In the last place I lived, we were rich in pools. There was the one redolent of excess chlorine which made our eyes burn and our noses run, but it was often deserted and peaceful. Then there was the blissful saltwater pool, often full of aqua-joggers and so busy that I had to circle swim, desperately flailing the water in an effort to stay ahead. There was a regular group of us who gathered a few times a week to swim the tank, moaning our indoors activity but waiting for that sweet spot when our bodies floated perfectly, suspended ten feet above the bottom, a perfect alignment of body and water.
Where I live now there are two choices: the lake or the short hotel pool, which charges $5 per person per hour, and you have to call ahead to make sure you aren't displacing guests or a kid party. The lake is free, but the warmest it ever gets is about sixty degrees in August.

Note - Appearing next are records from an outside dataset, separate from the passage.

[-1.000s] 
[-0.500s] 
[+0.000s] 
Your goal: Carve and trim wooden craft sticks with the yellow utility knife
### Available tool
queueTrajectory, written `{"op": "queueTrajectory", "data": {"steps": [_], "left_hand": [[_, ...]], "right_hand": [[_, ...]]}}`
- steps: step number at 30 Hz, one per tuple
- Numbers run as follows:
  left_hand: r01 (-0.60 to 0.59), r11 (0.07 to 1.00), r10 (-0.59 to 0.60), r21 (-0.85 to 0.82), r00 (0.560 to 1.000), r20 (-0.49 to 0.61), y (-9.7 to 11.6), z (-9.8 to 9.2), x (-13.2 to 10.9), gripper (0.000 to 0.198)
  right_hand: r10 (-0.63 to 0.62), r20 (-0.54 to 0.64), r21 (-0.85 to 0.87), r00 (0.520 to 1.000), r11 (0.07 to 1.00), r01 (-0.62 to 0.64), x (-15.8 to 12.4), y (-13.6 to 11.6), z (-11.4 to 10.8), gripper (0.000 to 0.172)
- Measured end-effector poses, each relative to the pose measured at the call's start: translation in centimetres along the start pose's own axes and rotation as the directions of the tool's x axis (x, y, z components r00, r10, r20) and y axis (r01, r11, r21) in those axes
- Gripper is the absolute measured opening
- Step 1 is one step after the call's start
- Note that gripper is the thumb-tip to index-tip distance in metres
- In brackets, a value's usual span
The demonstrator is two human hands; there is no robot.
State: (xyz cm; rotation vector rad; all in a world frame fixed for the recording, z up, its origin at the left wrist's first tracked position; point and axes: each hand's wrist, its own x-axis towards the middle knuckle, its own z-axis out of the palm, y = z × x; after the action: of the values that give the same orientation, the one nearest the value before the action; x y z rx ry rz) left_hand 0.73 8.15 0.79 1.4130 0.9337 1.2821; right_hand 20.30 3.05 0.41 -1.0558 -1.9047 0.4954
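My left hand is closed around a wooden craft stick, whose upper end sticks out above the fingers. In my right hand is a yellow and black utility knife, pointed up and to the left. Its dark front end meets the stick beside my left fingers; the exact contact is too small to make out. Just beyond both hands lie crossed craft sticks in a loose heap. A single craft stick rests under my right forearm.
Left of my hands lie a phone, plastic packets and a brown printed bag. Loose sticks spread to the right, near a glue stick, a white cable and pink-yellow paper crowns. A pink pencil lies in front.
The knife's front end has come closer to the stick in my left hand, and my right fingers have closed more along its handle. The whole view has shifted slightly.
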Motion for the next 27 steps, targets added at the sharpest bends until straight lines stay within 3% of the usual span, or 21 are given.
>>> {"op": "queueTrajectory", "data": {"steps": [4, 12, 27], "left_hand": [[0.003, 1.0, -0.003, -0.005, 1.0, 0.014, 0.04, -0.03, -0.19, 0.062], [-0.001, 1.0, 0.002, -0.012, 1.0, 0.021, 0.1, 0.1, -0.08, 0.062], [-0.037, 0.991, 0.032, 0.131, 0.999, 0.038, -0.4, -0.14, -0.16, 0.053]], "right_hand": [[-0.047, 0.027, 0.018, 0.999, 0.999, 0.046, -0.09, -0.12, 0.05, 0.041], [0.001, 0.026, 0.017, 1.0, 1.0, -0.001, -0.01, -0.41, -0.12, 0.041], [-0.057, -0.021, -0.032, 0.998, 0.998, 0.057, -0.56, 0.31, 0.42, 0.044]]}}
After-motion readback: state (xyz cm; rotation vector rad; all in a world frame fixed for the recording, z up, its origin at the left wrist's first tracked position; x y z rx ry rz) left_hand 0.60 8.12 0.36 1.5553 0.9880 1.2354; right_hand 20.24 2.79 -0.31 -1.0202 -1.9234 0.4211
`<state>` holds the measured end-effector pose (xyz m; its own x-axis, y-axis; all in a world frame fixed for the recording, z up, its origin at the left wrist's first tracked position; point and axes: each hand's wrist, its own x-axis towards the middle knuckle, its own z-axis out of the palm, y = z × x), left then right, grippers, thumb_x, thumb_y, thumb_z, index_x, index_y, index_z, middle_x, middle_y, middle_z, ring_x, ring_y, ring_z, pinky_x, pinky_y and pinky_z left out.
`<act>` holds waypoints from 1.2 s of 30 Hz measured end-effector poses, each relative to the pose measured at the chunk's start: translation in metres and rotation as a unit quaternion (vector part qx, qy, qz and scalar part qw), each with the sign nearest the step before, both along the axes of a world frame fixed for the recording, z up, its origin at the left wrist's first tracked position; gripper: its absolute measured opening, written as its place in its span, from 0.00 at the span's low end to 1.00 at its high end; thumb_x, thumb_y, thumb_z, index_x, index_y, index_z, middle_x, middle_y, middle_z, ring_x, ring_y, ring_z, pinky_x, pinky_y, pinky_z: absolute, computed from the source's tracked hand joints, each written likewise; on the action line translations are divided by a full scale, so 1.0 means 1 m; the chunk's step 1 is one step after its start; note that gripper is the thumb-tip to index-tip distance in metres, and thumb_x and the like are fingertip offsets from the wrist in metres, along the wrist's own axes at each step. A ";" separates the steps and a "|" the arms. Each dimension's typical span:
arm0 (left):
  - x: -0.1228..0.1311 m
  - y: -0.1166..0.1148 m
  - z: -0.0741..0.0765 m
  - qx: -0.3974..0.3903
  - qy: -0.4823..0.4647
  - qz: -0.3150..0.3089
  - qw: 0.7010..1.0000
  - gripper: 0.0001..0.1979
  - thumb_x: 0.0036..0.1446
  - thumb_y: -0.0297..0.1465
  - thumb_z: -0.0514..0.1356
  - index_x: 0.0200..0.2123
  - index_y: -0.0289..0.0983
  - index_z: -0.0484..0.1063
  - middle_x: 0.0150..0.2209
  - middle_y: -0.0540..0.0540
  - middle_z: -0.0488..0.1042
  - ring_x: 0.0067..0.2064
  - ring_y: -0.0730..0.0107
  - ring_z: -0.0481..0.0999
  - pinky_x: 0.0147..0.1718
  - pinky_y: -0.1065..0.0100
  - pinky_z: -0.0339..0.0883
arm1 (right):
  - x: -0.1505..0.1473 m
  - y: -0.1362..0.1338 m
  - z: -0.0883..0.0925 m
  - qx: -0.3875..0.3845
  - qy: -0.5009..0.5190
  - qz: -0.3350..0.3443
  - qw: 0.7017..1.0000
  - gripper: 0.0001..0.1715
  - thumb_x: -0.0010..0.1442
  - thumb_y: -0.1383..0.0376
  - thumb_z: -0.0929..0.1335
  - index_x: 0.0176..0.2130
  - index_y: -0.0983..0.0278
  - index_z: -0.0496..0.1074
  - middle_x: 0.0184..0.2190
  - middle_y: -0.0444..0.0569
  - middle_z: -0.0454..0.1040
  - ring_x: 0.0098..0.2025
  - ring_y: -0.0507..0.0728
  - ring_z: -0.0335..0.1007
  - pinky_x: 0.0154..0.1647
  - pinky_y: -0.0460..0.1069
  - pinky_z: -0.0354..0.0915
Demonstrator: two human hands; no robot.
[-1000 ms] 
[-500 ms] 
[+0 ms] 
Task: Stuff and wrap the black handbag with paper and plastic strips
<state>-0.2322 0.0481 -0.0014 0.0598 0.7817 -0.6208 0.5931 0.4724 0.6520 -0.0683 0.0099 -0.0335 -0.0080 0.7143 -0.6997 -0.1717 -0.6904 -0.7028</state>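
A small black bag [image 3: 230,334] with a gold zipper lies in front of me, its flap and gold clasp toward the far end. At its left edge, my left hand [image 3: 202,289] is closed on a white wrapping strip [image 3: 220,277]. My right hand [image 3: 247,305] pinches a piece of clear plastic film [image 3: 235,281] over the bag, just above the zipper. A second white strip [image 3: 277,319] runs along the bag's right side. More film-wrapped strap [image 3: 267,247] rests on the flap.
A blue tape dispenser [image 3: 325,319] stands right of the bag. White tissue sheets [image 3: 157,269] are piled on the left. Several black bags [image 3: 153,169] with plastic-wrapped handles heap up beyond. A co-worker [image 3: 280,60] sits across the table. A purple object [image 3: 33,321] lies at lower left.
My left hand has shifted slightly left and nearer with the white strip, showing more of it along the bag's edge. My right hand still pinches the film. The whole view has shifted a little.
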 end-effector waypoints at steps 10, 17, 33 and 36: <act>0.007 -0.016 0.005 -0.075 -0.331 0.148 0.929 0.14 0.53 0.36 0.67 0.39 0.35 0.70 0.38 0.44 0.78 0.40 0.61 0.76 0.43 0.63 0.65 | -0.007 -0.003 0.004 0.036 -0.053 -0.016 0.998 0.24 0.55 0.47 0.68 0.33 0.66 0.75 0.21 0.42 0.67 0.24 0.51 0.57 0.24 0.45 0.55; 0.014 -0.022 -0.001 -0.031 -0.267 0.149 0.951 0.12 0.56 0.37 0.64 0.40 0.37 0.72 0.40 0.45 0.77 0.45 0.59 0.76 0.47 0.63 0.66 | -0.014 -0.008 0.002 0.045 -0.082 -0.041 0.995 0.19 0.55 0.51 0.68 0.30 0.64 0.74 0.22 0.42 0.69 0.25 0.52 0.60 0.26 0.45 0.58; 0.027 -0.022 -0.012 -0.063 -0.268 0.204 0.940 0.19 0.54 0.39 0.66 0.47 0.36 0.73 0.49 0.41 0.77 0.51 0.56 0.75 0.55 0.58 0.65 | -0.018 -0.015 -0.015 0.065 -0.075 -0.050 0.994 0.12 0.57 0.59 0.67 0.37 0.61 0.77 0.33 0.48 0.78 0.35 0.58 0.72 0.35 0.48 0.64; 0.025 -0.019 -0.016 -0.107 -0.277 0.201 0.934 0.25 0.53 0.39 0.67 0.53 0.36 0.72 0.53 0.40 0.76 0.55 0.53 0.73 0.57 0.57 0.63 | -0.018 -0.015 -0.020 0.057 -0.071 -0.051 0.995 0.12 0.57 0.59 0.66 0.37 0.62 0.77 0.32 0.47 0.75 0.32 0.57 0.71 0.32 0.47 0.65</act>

Last year it never warmed up and we swam in wetsuits all summer, an ungainly herd of seals. Right now, with snow kissing the water? Forget it.
I like swimming, even though in the old town everyone passed me in the lanes, old, fat, young alike. (All except the 90 year old couple and the lady with a broken leg, but seriously. Can I really count them?) Learning to swim as an adult has left me with bad habits and a lack of technique, but there are times when it all works. My arms slice through the water, elbows high, my feet barely rippling the surface. It is at those moments that I can glimpse what life is like for a fish, my body just a sliver, a knife. It is like flying, only underwater.
So today I journeyed with a pal to the hotel pool. It was suspiciously cloudy and the rude donning of swimsuits was not too pleasant after being covered up safely all winter. We only had one pair of goggles between us so we shared turns using a kickboard and doing laps, only about five strokes to a length. I used to swim a mile and a half at a time, but here there was no way to guess our distance. A random hotel guest wandered through, staring. Swimming, we remembered, was hard when you don't do it much. It makes you limp as a noodle, a feeling I have found unique to this form of exercise.
But a few laps and there it was, that moment, slipping through the curtain of breath and water. Though I much prefer the outdoors and a brisk mountain lake, I will take what I can get. I will take this weightlessness, the cessation of worrying about anything but stroke, breath and what is in between.